*WHAT YOU SHOULD DO:* Please return every record exactly, with no pictures included.
START THE RECORDS
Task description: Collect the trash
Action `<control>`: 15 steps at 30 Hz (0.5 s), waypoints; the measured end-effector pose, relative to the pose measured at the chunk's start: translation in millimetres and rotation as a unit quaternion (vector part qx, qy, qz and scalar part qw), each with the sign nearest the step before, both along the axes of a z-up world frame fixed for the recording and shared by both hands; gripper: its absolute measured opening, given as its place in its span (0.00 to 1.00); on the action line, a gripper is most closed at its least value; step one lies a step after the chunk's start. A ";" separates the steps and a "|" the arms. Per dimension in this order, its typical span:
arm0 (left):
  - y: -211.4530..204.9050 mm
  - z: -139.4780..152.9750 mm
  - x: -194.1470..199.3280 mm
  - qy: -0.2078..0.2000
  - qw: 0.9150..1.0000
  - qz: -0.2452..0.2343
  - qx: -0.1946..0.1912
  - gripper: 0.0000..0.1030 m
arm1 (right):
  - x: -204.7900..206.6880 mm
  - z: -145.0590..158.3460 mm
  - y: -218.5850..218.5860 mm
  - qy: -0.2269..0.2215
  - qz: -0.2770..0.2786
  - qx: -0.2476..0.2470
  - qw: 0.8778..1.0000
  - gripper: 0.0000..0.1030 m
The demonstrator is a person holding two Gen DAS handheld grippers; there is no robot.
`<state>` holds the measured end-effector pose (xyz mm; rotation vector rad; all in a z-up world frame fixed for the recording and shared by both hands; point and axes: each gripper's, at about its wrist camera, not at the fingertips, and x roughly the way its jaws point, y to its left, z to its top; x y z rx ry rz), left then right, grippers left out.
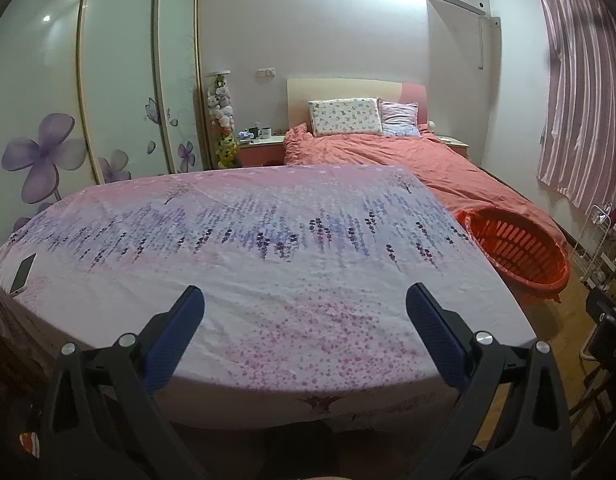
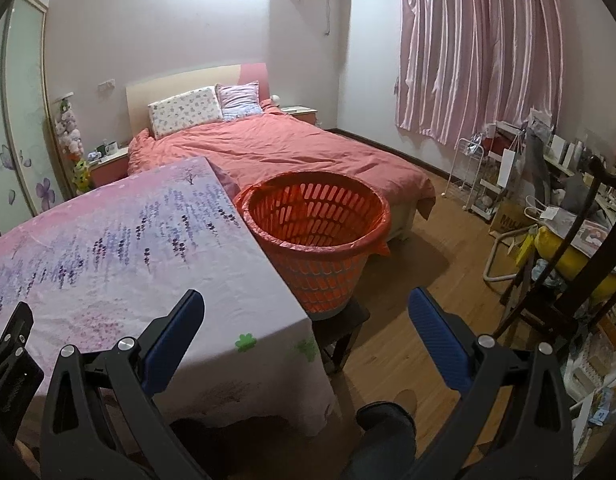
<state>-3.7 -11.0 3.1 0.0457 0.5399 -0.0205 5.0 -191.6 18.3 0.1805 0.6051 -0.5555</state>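
I hold the left gripper over the near edge of the floral-covered table, jaws apart, gripping nothing. The right gripper, jaws likewise apart, hangs off the table's right corner. The orange basket stands just beside the table's right edge; beyond the table lies the bed.

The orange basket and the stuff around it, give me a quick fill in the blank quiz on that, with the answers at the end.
1. The orange basket stands on a dark ____, not on the floor.
2. The basket sits beside the flowered table cover and in front of the ____ with the red quilt.
3. On the cover's far left edge lies a ____.
4. The left gripper and the right gripper are both ____, holding nothing.

Missing words: stool; bed; phone; open
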 end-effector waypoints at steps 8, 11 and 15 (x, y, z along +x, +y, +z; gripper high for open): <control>1.8 6.6 -1.9 -0.009 1.000 0.006 -0.005 0.96 | -1.7 4.3 3.7 -0.006 0.004 0.006 1.000 0.98; 2.1 7.9 -2.0 -0.009 1.000 0.005 -0.008 0.96 | -1.5 4.9 3.1 -0.008 0.003 0.009 1.000 0.98; 2.2 9.5 -2.6 -0.012 1.000 0.004 -0.010 0.96 | -1.6 5.6 4.0 -0.010 0.005 0.010 1.000 0.98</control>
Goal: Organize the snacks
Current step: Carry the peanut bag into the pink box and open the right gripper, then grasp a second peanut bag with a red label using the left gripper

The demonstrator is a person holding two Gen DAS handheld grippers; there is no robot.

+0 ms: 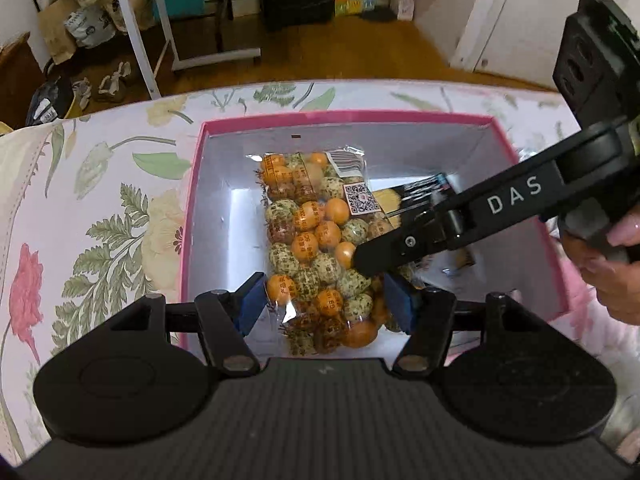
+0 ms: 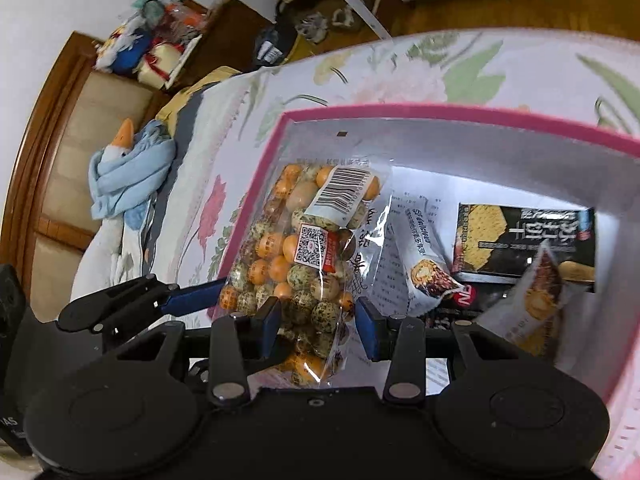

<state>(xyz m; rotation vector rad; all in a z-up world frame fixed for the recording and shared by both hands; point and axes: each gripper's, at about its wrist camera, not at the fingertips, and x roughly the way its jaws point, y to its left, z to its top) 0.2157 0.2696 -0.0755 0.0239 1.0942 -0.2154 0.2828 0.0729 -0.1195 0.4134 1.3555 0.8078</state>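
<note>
Left wrist view
Left gripper: blue pads spread to either side of the near end of the clear snack bag; whether they press it I cannot tell.
Snack bag: packed with orange and speckled green balls; long axis runs straight ahead from the gripper, barcode sticker at the far end, QR label right of centre.
Container: pink box with a grey-white inside, on the floral bedspread; the bag lies inside it, ahead of the gripper.
Other contents: black snack box, ahead and to the right, partly hidden.
Right gripper: reaches in from the right, its tip over the bag; white letters "DAS" on its arm.

Right wrist view
Right gripper: blue pads apart, one on each side of the snack bag; contact unclear.
Snack bag: near end between the pads, long axis pointing ahead and slightly right; barcode sticker at the far end, QR label mid-way, printed characters too small to read.
Left gripper: one blue finger comes in from the left beside the bag.
Container: pink box, ahead.
Contents to the right: white packet with partly legible "delicious", black snack box showing yellow crackers, another white packet nearer.
Far left: goose plush on the bed.
</note>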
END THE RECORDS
*SOLVED PROBLEM:*
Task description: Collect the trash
Action `<control>`: 15 steps at 30 Hz (0.5 s), waypoints; the measured end-effector pose, relative to the pose measured at the chunk's start: translation in millimetres and rotation as a unit quaternion (vector part qx, qy, qz and scalar part qw), each with the sign nearest the step before, both along the axes of a z-up world frame fixed for the recording and shared by both hands; gripper: its absolute measured opening, given as its place in its span (0.00 to 1.00); on the action line, a gripper is most closed at its least value; step one lies a step after the chunk's start. A ";" separates the steps and a "|" the arms. Per dimension in this order, its typical span:
arm0 (left):
  - y: -211.4530..204.9050 mm
  - z: -139.4780..152.9750 mm
  - x: -194.1470..199.3280 mm
  - qy: -0.2078..0.2000
  - qw: 0.9150..1.0000
  - qz: -0.2452..0.2343
  - qx: -0.1946..0.1912
  - gripper: 0.0000..0.1030 m
arm1 (right):
  - x: -204.7900..206.6880 mm
  - z: -145.0590..158.3460 mm
  - y: -218.5850..218.5860 mm
  - qy: -0.2269..0.2215
  - qz: -0.2770..0.2786
  - qx: -0.2476..0.2470
  - qw: 0.8778..1.0000
  - gripper: 0.0000..0.1030 m
The demonstrator is a person holding two Gen DAS handheld grippers; there is no robot.
`<state>` holds the measured end-effector pose (xyz mm; rotation vector rad; all in a z-up world frame fixed for the recording and shared by both hands; point and axes: each gripper's, at about its wrist camera, not at the fingertips, and x roughly the way its jaws point, y to its left, z to its top; x y z rx ry rz), left then right, grippers left out.
<state>-3.7 -11.0 3.1 0.0457 0.5399 -0.0205 5.0 -191.6 18.3 0.1805 0.6051 -0.5555</state>
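I hold the left gripper over the near edge of the floral-covered table, jaws apart, gripping nothing. The right gripper, jaws likewise apart, hangs off the table's right corner. The orange basket stands just beside the table's right edge; beyond the table lies the bed.

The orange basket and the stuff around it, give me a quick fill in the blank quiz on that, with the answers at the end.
1. The orange basket stands on a dark ____, not on the floor.
2. The basket sits beside the flowered table cover and in front of the ____ with the red quilt.
3. On the cover's far left edge lies a ____.
4. The left gripper and the right gripper are both ____, holding nothing.

Missing words: stool; bed; phone; open
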 end-effector waypoints at steps 8, 11 and 15 (x, y, z along +x, +y, +z; gripper high for open): <control>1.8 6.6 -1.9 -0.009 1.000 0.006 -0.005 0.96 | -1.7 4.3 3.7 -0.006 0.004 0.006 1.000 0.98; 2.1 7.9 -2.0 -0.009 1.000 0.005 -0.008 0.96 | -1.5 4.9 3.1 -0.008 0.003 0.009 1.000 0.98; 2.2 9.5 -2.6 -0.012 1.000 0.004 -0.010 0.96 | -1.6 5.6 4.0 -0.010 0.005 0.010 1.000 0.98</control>
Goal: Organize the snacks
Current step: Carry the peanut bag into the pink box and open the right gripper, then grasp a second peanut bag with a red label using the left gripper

The demonstrator is a person holding two Gen DAS handheld grippers; there is no robot.

+0 ms: 
+0 ms: 

<state>(xyz m; rotation vector rad; all in a z-up world frame fixed for the recording and shared by both hands; point and axes: each gripper's, at about its wrist camera, not at the fingertips, and x roughly the way its jaws point, y to its left, z to its top) 0.2157 0.2696 -0.0755 0.0239 1.0942 -0.2154 0.2828 0.0729 -0.1195 0.4134 1.3555 0.8078</state>
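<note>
Left wrist view
Left gripper: blue pads spread to either side of the near end of the clear snack bag; whether they press it I cannot tell.
Snack bag: packed with orange and speckled green balls; long axis runs straight ahead from the gripper, barcode sticker at the far end, QR label right of centre.
Container: pink box with a grey-white inside, on the floral bedspread; the bag lies inside it, ahead of the gripper.
Other contents: black snack box, ahead and to the right, partly hidden.
Right gripper: reaches in from the right, its tip over the bag; white letters "DAS" on its arm.

Right wrist view
Right gripper: blue pads apart, one on each side of the snack bag; contact unclear.
Snack bag: near end between the pads, long axis pointing ahead and slightly right; barcode sticker at the far end, QR label mid-way, printed characters too small to read.
Left gripper: one blue finger comes in from the left beside the bag.
Container: pink box, ahead.
Contents to the right: white packet with partly legible "delicious", black snack box showing yellow crackers, another white packet nearer.
Far left: goose plush on the bed.
</note>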

Work on this exercise is now finished.